## EXERCISE OBJECTIVE
Copy the data that follows exactly. Include no pictures.
....
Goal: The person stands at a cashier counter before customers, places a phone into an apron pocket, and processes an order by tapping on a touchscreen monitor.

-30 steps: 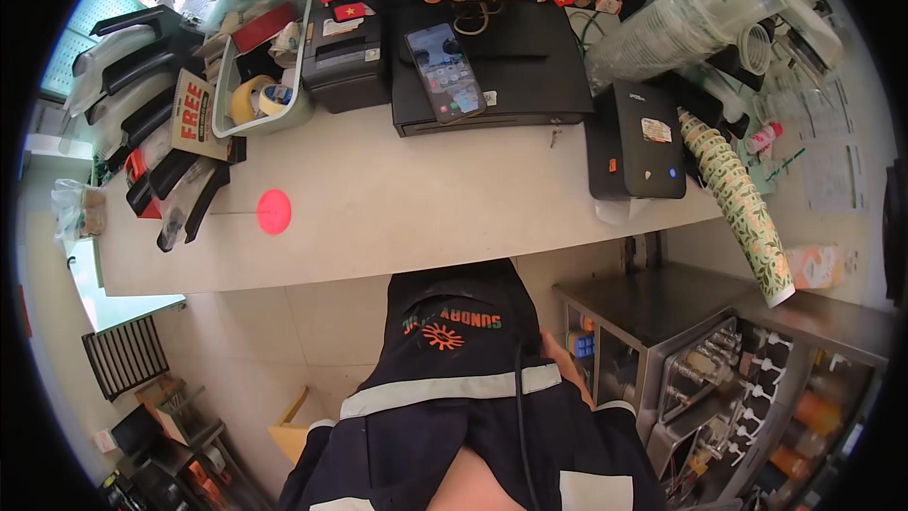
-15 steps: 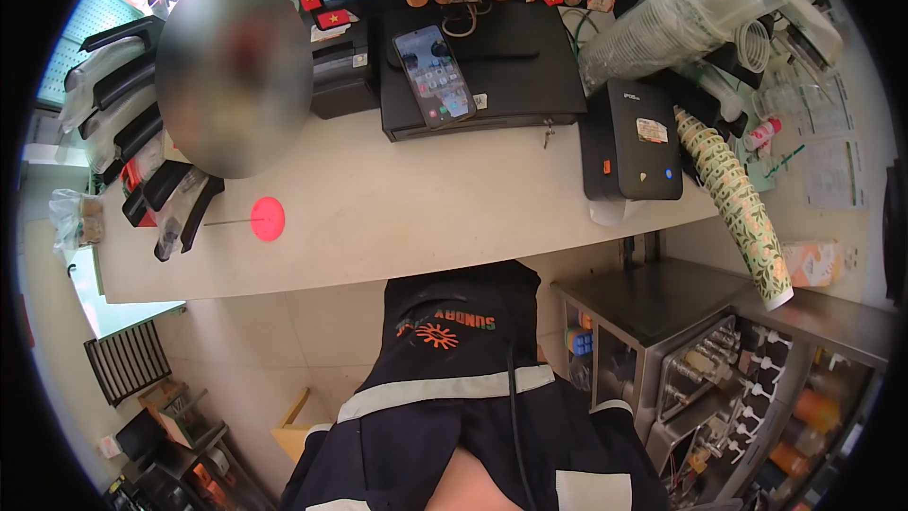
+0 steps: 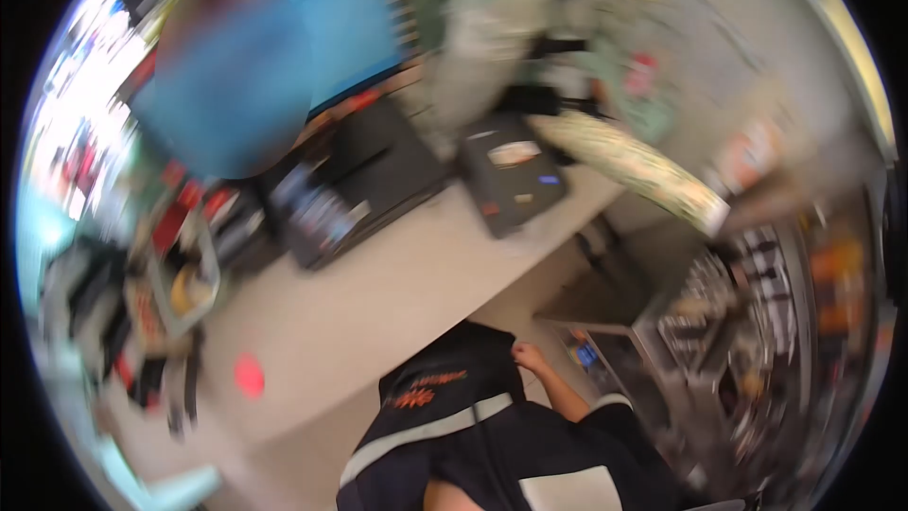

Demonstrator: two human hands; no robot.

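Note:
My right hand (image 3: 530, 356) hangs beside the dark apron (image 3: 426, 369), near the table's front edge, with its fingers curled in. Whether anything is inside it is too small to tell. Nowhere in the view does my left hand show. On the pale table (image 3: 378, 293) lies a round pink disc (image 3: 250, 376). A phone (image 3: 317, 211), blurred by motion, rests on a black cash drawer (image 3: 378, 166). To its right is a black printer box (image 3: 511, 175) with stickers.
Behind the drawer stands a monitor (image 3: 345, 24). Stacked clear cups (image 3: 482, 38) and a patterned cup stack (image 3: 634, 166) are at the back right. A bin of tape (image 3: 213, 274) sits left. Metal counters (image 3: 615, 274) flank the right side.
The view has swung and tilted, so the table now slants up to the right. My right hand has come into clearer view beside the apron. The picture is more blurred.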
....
## RESPONSE TO THE TASK
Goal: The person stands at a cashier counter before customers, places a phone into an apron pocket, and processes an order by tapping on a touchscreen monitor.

-30 steps: 
-15 steps: 
+0 steps: 

Demonstrator: two human hands; no robot.

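Note:
My right hand (image 3: 530, 356) hangs beside the dark apron (image 3: 426, 369), near the table's front edge, with its fingers curled in. Whether anything is inside it is too small to tell. Nowhere in the view does my left hand show. On the pale table (image 3: 378, 293) lies a round pink disc (image 3: 250, 376). A phone (image 3: 317, 211), blurred by motion, rests on a black cash drawer (image 3: 378, 166). To its right is a black printer box (image 3: 511, 175) with stickers.
Behind the drawer stands a monitor (image 3: 345, 24). Stacked clear cups (image 3: 482, 38) and a patterned cup stack (image 3: 634, 166) are at the back right. A bin of tape (image 3: 213, 274) sits left. Metal counters (image 3: 615, 274) flank the right side.
The view has swung and tilted, so the table now slants up to the right. My right hand has come into clearer view beside the apron. The picture is more blurred.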

There is nothing more to this exercise.